Welche Leserbriefe der GEA nicht bringt: Schwörtag, Prantl, Direkte Demokratie

Der aufrechte Streiter für Demokratie und gegen Stuttgart 21 Wilfried Hüfler aus Reutlingen postet in facebook einen Leserbrief, den der GEA nicht bringen wollte. Hier der unveröffentlichte Leserbrief von Wilfried Hüfler:

„Volkssouveränität “ scheut der GEA wo wie der Teufel das Weihwasser. Mein Leserbrief dazu (s.u.) kam heute wieder nicht. –
GEA Leserbrief Redaktion – Ich bitte um Abdruck des folgenden Leserbriefes zu Feuerwerk für die Demokratie (16.7.2012)
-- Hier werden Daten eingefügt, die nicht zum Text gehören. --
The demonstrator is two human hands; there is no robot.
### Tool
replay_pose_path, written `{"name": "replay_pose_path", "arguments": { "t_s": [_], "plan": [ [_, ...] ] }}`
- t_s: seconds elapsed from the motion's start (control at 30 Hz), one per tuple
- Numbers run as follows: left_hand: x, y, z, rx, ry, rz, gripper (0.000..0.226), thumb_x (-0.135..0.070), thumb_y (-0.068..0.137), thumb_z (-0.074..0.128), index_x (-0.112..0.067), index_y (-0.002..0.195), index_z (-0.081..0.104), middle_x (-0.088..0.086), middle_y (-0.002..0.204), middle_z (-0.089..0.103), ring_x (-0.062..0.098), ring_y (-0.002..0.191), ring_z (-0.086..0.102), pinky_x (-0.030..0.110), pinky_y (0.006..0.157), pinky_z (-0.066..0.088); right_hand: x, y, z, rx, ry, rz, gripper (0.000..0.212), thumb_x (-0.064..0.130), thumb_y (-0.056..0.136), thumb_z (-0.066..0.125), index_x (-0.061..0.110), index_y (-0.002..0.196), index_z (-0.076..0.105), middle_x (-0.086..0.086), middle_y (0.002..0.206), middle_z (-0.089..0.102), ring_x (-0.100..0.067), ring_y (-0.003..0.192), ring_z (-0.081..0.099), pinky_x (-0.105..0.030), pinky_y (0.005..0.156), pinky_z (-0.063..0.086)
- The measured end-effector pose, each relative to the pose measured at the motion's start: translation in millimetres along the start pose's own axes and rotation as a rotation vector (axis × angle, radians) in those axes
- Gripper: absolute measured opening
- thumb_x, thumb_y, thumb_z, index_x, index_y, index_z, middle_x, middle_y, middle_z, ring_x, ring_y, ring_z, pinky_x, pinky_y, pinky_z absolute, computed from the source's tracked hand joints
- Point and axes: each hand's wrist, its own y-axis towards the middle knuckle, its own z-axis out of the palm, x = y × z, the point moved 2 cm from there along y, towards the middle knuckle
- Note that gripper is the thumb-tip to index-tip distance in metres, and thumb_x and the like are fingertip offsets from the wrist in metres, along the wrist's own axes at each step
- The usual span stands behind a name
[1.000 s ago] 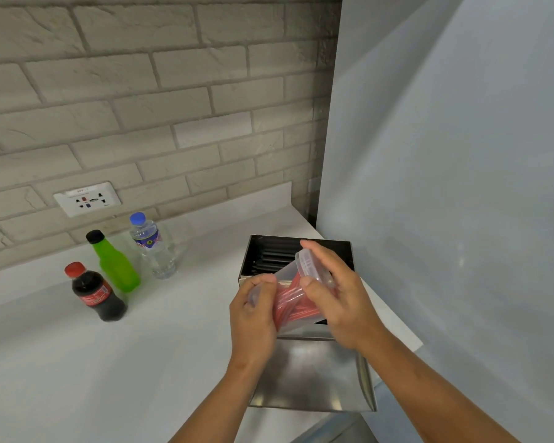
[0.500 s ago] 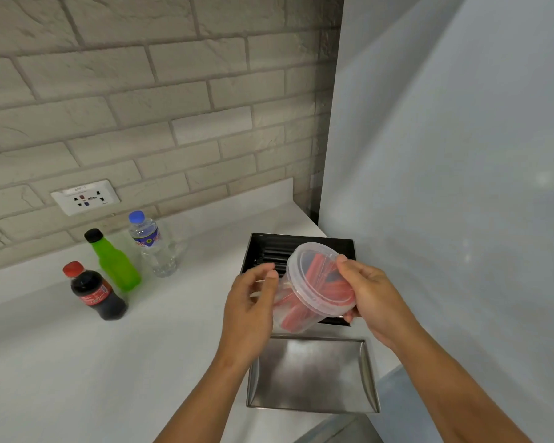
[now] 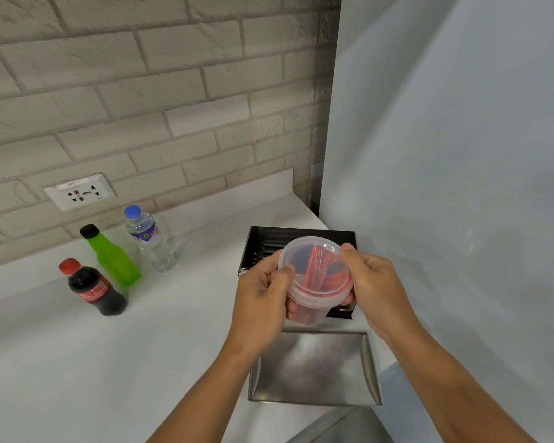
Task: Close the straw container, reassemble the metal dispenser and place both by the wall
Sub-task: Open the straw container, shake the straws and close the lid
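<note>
Right of centre in the frame, both hands hold a clear round straw container (image 3: 315,276) in the air above the white counter (image 3: 77,362). Its lid (image 3: 314,263) sits on top, and red straws (image 3: 317,266) show through the plastic. The left hand (image 3: 263,298) grips the container's left side with the thumb pressed on the lid's rim and the fingers curled underneath; the right hand (image 3: 375,286) clamps the right side, thumb on the rim. Whether the lid is fully sealed cannot be told. Directly behind the container stands the open metal dispenser box (image 3: 269,241), its dark inside showing, close to the grey panel (image 3: 445,155) on the right. Its separate metal cover (image 3: 314,369) lies flat on the counter below the hands. Toward the left, near the brick wall (image 3: 141,91), stand a cola bottle (image 3: 93,287), a green bottle (image 3: 112,257) and a water bottle (image 3: 151,238), under a wall socket (image 3: 80,191).
</note>
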Motion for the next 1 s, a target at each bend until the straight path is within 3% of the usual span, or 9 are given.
{"name": "replay_pose_path", "arguments": {
  "t_s": [0.07, 0.17, 0.27, 0.37, 0.5, 0.67, 0.8, 0.93, 1.0],
  "plan": [
    [4, 3, 0, -0.050, -0.024, -0.021, 0.036, -0.019, 0.109, 0.050, -0.042, 0.112, 0.077, 0.001, 0.059, 0.063, 0.009, 0.047, 0.054, 0.023, 0.047, 0.049, 1, -2, 1, -0.004, 0.008, -0.020, 0.057, 0.049, 0.105, 0.052, 0.007, 0.072, 0.072, -0.008, 0.047, 0.059, -0.012, 0.043, 0.058, -0.019, 0.047, 0.051],
    [6, 6, -5, -0.084, -0.016, -0.011, 0.031, -0.027, 0.110, 0.050, -0.042, 0.114, 0.077, 0.000, 0.057, 0.062, 0.008, 0.046, 0.054, 0.022, 0.046, 0.049, 2, -5, 3, 0.050, -0.016, -0.035, 0.050, 0.048, 0.107, 0.050, 0.015, 0.082, 0.078, -0.019, 0.063, 0.067, -0.018, 0.052, 0.063, -0.030, 0.056, 0.061],
    [7, 8, -10, -0.093, -0.002, -0.018, 0.031, -0.027, 0.111, 0.048, -0.036, 0.116, 0.078, -0.005, 0.052, 0.059, 0.006, 0.043, 0.052, 0.021, 0.044, 0.047, 3, -8, 4, 0.111, 0.055, -0.011, 0.036, 0.037, 0.108, 0.052, 0.024, 0.091, 0.081, -0.012, 0.065, 0.070, -0.019, 0.053, 0.063, -0.037, 0.059, 0.065],
    [6, 7, -13, -0.064, 0.002, -0.025, 0.031, -0.026, 0.110, 0.048, -0.034, 0.118, 0.076, -0.006, 0.055, 0.061, 0.006, 0.044, 0.052, 0.022, 0.044, 0.046, 6, -8, 4, 0.140, 0.121, 0.041, 0.034, 0.032, 0.107, 0.053, 0.024, 0.090, 0.082, -0.008, 0.061, 0.069, -0.017, 0.050, 0.063, -0.031, 0.055, 0.061],
    [2, 3, -12, 0.002, -0.043, 0.012, 0.031, -0.012, 0.108, 0.052, -0.020, 0.129, 0.073, -0.013, 0.063, 0.068, 0.004, 0.049, 0.062, 0.014, 0.049, 0.048, 7, -6, 10, 0.094, 0.051, 0.040, 0.049, 0.048, 0.107, 0.051, 0.014, 0.085, 0.078, -0.011, 0.062, 0.071, -0.016, 0.049, 0.066, -0.025, 0.050, 0.057],
    [12, 0, -27, -0.047, -0.028, -0.012, 0.032, -0.011, 0.110, 0.047, -0.019, 0.121, 0.077, -0.019, 0.061, 0.068, -0.003, 0.051, 0.064, 0.009, 0.048, 0.046, 3, -19, 20, 0.167, 0.090, 0.031, 0.033, 0.032, 0.107, 0.055, 0.024, 0.088, 0.081, -0.005, 0.065, 0.073, -0.013, 0.052, 0.068, -0.027, 0.052, 0.059],
    [31, -5, -59, -0.098, 0.032, -0.022, 0.029, -0.020, 0.109, 0.054, -0.031, 0.109, 0.081, -0.013, 0.061, 0.067, 0.003, 0.047, 0.059, 0.015, 0.045, 0.046, -4, -30, 40, 0.293, 0.090, 0.094, 0.024, 0.026, 0.106, 0.059, 0.028, 0.101, 0.082, -0.009, 0.072, 0.076, -0.018, 0.058, 0.071, -0.036, 0.061, 0.066],
    [57, -6, -104, -0.137, 0.200, -0.047, 0.025, -0.032, 0.106, 0.059, -0.045, 0.114, 0.078, 0.018, 0.076, 0.065, 0.011, 0.054, 0.051, 0.022, 0.050, 0.046, -11, -35, 74, 0.420, 0.076, 0.105, 0.022, 0.022, 0.104, 0.064, 0.036, 0.104, 0.082, -0.006, 0.080, 0.080, -0.020, 0.061, 0.077, -0.030, 0.056, 0.061],
    [69, -5, -130, -0.182, 0.293, -0.077, 0.024, -0.035, 0.104, 0.060, -0.046, 0.115, 0.077, 0.013, 0.078, 0.067, 0.007, 0.054, 0.053, 0.020, 0.054, 0.049, -19, -34, 94, 0.465, 0.043, 0.130, 0.019, 0.024, 0.102, 0.067, 0.035, 0.111, 0.080, -0.005, 0.087, 0.080, -0.020, 0.068, 0.078, -0.030, 0.060, 0.061]
  ]
}}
Die „vorbildliche Demokratie-Lernstadt“ Reutlingen hat wirklich gut daran getan, zur Eröffnung ihres diesjährigen traditionellen „Schwörtags“ den Juristen und Publizisten Herbert Prantl ins Rathaus einzuladen. Dieser renommierte Anwalt der Rechtsstaatlichkeit verlieh mit seinem „Feuerwerk für die Demokratie“ unserem fast 30 jährigen Kampf für die direkte Demokratie in Deutschland einen hoffentlich wirksameren Nachdruck.
Wenn er hier für „direktes Mitentscheiden der Bürger“ warb, versteckte er sich nicht hinter der wohlfeilen unbestimmten Forderung nach „mehr plebiszitären Elementen“, er meinte sicherlich auch nicht den eine verbindliche Bürgerbeteiligung vortäuschenden Filderdialog zu Stuttgart 21 (dem zweiten Fiasko von Stefan Mappus), sondern er sprach deutlich genug von „Abstimmungen, die das Grundgesetz ebenfalls vorsieht“ , wie er es in seinem Aufsatz „Recht, Macht, Volk“ (am 25.6.2012, adn) unter Verwendung des anklagenden Begriffes „Verfassungsverbrechen“ deutlicher ausführte.
Er widersprach damit den Apologeten des „falschen Mythos“, die im Sinne der „herrschenden Lehre“ den Grundgesetzartikel 20,2, der besagt, dass die Volkssouveränität in Wahlen UND Abstimmungen ausgeübt wird, dahingehend verbiegen, dass unser politisches System als „rein parlamentarische Demokratie“ zu bezeichnen wäre – und dementsprechend gehandhabt wird. Er hätte den Ausdruck „komplementäre Demokratie“ benutzen können, denn in einem ausführlicheren Vortrag hätte Heribert Prantl sicher an die Untermauerung seiner Forderung durch das Bundesverfassungsgericht erinnert, das nämlich am 30. 6. 2009 in seinem Urteil zu den Begleitgesetzen zum Lissabon-Vertrag der Europäischen Union im Absatz 211 der Urteilsbegründung lapidar feststellte:

„Das Recht der Bürger, in Freiheit und Gleichheit durch Wahlen und Abstimmungen die öffentliche Gewalt personell und sachlich zu bestimmen, ist der elementare Bestandteil des Demokratieprinzips. Der Anspruch auf freie und gleiche Teilhabe an der öffentlichen Gewalt ist in der Würde des Menschen verankert [Art. 1 Abs. 1 GG]. Er gehört zu den durch Art. 20 Abs. 1 und 2 GG in Verbindung mit Art. 79 Abs. 3 GG als unveränderbar festgelegten Grundsätzen des deutschen Verfassungsrechts.“

Sollten dies die Reutlinger Schwörtags-Demokraten nicht an die große Glocke hängen – falls es aufgrund der während des EM-Rausches in Berlin durchgewunkenen, aber in Karlsruhe angefochtenen ESM- und Fiskalpakt-Verträge für entscheidende Weichenstellungen für das Schicksal unseres Volkes nicht ohnehin schon zu spät ist?